Chicago Telephone Girls Heroines “Over There” - 1918

Signal Corps Telephone Operators Miss Maria Flood and Miss Louise Beraud.

Signal Corps Telephone Operators Miss Maria Flood and Miss Louise Beraud. Bell Telephone News, November 1918. GGA Image ID # 19a69b7e58

With the American Army Northwest of Verdun, October 30 (1 p. m.). —American telephone girls on duty here have won the admiration of the whole American army. They remained at their posts in burning wooden barracks in the Moselle region until ordered to quit.

The heroines were Miss Grace D. Banker of Passaic, N. J., chief operator and the first telephone girl to join the American Expeditionary Forces, and Misses Marie Flood, 601 Independence boulevard, Chicago; Louise Beraud of San Antonio, Texas; Adele Pappock of Seattle, Wash; Helen Hill, also of Seattle; Marie Cooper, Marion Lange, Miss Hunt and Julie Russell of the Y. M. C A., attached to the telephone girl’s dormitory.
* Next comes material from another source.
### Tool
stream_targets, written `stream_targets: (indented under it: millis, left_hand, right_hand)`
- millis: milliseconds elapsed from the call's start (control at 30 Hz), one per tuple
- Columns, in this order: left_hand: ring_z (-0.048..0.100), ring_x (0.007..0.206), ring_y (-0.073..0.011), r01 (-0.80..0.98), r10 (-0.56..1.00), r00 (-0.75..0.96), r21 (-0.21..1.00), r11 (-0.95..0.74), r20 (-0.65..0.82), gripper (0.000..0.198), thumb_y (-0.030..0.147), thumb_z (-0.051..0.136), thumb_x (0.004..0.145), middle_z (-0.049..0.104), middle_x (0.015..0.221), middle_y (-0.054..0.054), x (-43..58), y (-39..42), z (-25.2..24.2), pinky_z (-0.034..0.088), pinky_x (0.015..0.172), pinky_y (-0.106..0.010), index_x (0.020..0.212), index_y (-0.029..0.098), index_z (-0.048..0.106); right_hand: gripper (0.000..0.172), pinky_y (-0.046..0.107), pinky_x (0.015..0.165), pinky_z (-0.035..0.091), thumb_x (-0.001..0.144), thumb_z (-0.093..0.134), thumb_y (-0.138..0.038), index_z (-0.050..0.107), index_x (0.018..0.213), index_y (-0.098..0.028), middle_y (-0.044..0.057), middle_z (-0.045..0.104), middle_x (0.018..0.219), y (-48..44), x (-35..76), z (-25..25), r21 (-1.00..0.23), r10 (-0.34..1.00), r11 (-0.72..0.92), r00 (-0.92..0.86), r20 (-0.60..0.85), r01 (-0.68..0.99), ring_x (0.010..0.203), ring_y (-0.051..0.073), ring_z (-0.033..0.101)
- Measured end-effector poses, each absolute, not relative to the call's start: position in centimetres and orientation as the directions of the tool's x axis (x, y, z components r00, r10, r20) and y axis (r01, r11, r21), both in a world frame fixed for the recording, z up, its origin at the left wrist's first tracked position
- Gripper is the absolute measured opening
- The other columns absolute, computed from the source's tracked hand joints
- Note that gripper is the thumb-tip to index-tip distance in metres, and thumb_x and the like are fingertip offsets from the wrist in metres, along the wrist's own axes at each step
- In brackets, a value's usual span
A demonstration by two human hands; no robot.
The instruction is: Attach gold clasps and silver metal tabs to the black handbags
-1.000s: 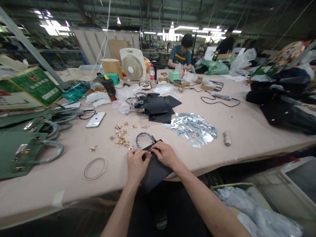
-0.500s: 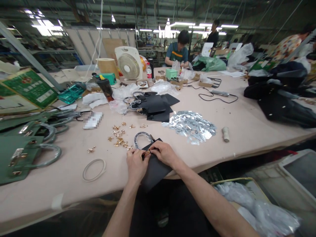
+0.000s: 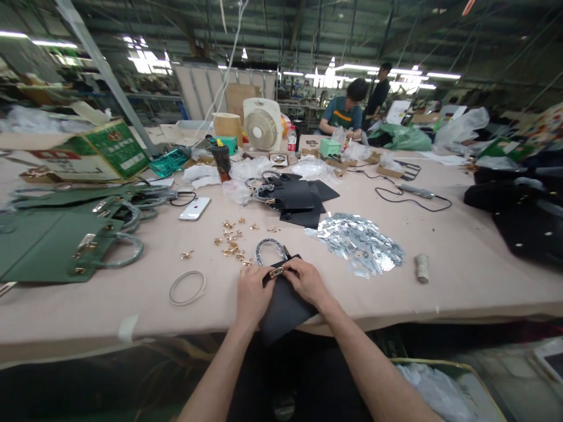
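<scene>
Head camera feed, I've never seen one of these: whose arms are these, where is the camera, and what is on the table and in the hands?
There is no machine here: the two bare arms belong to a person, and the single picture comes from a camera worn on their head, looking forward and down. The left hand and right hand both pinch a small gold metal clasp at the top edge of a flat black bag panel, which overhangs the near edge of the beige table. Beyond lie scattered small gold fittings, a heap of silver metal plates, a white ring, a white phone and green bag panels with handles. Other people work at the far end.
</scene>
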State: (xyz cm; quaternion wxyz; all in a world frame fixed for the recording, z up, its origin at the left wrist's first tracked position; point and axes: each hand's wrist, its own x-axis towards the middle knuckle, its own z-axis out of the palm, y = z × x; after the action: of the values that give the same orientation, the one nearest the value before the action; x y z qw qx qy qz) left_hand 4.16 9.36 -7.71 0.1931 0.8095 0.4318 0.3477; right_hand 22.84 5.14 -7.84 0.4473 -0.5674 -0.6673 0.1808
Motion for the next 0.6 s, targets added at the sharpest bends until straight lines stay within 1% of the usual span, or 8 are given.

Misses Cooper, Lang and Hunt are from San Francisco. Miss Russell is from Detroit, Mich.-—Chicago American.

Miss Flood, who is a niece of Finley Peter Dunne, author of the “Mr. Dooley*' stories, was an operator for the Chicago Telephone Company and the American Telephone and Telegraph Company for about a year before enlisting for overseas service. She lived in Mexico nine years, speaks Spanish fluently, and was well qualified for service “over there” because of her knowledge of French.

Miss Flood's mother, Mrs. Catherine Flood, stated in a recent telephone conversation that in a letter from her daughter dated October 7th, the opening of the new but ill-fated barracks was described among other interesting news. Mrs. Flood also says that her daughter is enjoying the work •‘Over There” immensely, and her letters indicate that the American telephone girls are making names for themselves in the great war.

“You ought to see the nice pink and white little ‘P. G.V (German prisoners) we have around cleaning the streets and doing odd jobs,” Miss Flood wrote to her sister recently.

“Speaking of P. G.'s and Germans in general, I never realized how much animosity I felt toward them until I laid eye on the first Boches I had ever seen. It just seems as though there’s no end to the hatred it makes you feel. Paulette calls them ‘sales Boches/ meaning ‘dirty Germans.' She also calls them pigs. She was in a town invaded by the Germans. She says they killed her little four-year-old sister by injecting some poisoned serum in her.”

Miss Flood puts in a line about a dance recently given for the girls by Mrs. John V. Farwell of Chicago, now a Red Cross canteener.

Miss Louise Beraud who is also mentioned h the newspaper dispatch, was a senior at the University of Chicago before enlisting. She was also teaching French and doing settlement work. When the call came, she volunteered and was trained by the Chicago Telepho’ne Company for service overseas.

“Chicago Telephone Girls Heroines Over There.” In Bell Telephone News, Detroit Edition, Vol. 8, No. 4, November 1918, p. 15.